** Data follows **
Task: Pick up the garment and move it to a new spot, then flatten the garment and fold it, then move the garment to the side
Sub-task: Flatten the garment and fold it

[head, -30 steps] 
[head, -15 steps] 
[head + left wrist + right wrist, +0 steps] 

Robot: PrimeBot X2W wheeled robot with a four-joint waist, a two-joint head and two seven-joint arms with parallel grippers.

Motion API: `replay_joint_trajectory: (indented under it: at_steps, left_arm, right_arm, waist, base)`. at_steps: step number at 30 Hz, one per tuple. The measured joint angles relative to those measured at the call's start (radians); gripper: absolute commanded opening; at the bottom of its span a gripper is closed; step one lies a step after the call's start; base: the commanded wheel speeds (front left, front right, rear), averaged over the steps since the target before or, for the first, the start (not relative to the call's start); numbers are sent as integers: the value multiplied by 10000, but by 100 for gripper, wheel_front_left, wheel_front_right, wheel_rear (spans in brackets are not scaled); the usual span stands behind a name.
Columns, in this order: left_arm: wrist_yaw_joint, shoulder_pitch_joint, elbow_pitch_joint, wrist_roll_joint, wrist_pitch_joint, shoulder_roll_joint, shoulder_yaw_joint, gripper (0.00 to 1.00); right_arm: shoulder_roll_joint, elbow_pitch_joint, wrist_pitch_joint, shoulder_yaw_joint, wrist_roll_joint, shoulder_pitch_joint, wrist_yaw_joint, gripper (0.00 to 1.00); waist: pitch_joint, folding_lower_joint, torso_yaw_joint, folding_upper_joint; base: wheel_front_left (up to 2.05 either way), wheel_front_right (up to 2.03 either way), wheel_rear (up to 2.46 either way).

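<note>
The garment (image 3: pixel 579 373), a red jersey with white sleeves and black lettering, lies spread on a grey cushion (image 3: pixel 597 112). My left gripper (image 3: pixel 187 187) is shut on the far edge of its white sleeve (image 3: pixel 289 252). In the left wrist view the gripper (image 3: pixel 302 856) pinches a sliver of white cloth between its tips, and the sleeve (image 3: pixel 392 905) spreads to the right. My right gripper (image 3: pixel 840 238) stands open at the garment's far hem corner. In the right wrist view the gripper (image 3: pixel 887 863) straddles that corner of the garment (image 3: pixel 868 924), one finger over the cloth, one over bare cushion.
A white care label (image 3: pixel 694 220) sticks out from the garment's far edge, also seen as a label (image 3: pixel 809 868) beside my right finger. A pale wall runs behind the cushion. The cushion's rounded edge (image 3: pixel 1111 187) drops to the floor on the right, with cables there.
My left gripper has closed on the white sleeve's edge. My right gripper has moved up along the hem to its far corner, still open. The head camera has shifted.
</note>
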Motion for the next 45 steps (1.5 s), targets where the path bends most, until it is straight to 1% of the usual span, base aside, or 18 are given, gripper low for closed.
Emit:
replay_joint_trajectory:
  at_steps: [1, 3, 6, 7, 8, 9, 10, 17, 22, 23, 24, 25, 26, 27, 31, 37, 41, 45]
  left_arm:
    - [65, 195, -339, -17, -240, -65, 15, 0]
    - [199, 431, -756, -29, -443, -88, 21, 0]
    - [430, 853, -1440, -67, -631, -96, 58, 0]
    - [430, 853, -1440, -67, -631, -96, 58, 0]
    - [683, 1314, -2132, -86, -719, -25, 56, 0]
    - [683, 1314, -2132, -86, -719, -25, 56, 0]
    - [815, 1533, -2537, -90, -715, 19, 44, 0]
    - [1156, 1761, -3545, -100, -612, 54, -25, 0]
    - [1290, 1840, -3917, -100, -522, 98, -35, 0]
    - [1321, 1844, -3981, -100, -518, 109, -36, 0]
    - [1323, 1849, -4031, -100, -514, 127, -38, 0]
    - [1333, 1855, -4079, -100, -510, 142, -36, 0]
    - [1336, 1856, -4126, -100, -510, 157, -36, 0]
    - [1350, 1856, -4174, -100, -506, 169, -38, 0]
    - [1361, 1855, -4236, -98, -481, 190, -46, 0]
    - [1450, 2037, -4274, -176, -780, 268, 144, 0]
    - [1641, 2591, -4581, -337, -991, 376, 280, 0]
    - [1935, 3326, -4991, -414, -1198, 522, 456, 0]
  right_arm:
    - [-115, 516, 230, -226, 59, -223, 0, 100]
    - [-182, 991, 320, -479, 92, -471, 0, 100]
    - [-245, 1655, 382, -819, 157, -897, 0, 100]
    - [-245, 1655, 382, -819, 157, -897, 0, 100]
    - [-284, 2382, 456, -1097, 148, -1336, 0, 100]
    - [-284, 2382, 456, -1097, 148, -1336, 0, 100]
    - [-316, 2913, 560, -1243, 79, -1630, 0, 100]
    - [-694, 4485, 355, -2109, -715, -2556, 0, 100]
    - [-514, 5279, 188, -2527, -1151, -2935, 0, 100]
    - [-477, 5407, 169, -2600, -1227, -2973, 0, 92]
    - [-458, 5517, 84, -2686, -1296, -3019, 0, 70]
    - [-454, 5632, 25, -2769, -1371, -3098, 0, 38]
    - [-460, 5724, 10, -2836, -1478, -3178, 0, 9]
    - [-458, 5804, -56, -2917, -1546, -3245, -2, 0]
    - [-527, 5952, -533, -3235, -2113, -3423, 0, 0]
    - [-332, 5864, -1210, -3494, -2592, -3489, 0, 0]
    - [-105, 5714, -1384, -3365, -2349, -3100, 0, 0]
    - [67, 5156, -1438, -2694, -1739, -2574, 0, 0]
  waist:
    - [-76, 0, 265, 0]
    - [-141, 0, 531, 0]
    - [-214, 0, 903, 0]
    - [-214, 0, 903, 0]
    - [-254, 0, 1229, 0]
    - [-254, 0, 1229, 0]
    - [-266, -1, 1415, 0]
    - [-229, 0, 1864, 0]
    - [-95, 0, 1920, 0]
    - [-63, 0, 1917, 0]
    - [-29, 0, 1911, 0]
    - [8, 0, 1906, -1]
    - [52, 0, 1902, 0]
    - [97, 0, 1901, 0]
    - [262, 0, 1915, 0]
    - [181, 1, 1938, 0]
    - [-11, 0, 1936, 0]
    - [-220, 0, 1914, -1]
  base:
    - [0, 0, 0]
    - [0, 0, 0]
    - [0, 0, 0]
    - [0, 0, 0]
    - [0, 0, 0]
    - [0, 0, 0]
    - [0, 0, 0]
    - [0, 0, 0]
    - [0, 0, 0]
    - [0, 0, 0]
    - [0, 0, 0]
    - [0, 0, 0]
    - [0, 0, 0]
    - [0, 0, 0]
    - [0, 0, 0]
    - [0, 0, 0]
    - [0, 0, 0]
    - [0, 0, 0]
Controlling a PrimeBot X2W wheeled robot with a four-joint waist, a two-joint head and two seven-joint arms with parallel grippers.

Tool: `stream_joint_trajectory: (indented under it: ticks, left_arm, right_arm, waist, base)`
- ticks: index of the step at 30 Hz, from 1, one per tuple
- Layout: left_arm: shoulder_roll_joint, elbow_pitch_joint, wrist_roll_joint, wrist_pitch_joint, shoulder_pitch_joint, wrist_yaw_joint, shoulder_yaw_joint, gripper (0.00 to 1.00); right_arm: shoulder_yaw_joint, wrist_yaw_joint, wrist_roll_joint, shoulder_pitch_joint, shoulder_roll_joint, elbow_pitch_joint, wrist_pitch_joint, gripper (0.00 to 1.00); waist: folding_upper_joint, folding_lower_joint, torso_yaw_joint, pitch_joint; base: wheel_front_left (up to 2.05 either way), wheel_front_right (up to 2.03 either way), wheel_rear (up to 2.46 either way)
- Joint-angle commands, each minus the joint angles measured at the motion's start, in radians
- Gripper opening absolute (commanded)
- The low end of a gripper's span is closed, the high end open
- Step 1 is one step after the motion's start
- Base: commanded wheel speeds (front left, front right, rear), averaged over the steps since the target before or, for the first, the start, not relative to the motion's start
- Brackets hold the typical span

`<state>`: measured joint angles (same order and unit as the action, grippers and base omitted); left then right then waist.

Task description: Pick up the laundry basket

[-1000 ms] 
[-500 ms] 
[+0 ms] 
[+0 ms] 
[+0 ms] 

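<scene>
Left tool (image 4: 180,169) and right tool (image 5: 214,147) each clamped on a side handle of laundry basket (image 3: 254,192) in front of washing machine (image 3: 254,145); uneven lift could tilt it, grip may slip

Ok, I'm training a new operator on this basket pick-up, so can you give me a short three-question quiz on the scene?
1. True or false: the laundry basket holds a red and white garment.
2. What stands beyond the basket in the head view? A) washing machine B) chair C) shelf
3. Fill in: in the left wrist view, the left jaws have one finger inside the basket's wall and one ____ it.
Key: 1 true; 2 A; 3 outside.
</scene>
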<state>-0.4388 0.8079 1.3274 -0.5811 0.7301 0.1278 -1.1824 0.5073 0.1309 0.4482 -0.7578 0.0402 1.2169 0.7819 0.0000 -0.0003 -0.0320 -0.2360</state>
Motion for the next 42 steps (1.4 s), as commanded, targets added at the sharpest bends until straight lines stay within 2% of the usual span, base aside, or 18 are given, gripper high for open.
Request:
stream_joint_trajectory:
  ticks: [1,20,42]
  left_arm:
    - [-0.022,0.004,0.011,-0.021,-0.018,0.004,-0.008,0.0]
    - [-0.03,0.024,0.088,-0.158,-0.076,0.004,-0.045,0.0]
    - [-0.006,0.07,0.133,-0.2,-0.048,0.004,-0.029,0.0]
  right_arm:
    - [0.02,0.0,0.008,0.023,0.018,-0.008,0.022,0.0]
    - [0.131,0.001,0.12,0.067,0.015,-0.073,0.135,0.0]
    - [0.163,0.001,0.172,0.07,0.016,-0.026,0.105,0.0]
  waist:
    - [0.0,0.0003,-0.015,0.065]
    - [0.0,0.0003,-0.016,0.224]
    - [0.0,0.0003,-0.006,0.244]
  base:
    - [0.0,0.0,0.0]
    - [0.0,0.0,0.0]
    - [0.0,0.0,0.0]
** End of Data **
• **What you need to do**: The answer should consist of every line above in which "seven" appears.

• **Answer to this problem**:
Robot: PrimeBot X2W wheeled robot with a four-joint waist, a two-joint head and two seven-joint arms with parallel grippers.
Controlling a PrimeBot X2W wheeled robot with a four-joint waist, a two-joint head and two seven-joint arms with parallel grippers.

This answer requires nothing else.